# Your assignment
Repeat the data precisely as given.

%%

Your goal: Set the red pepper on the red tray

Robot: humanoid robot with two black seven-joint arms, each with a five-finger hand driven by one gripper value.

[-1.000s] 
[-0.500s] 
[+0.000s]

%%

# Solution to this exercise
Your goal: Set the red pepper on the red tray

Robot: humanoid robot with two black seven-joint arms, each with a five-finger hand driven by one gripper value.

[-1.000s] 
[-0.500s] 
[+0.000s]

Work on this exercise has been finished.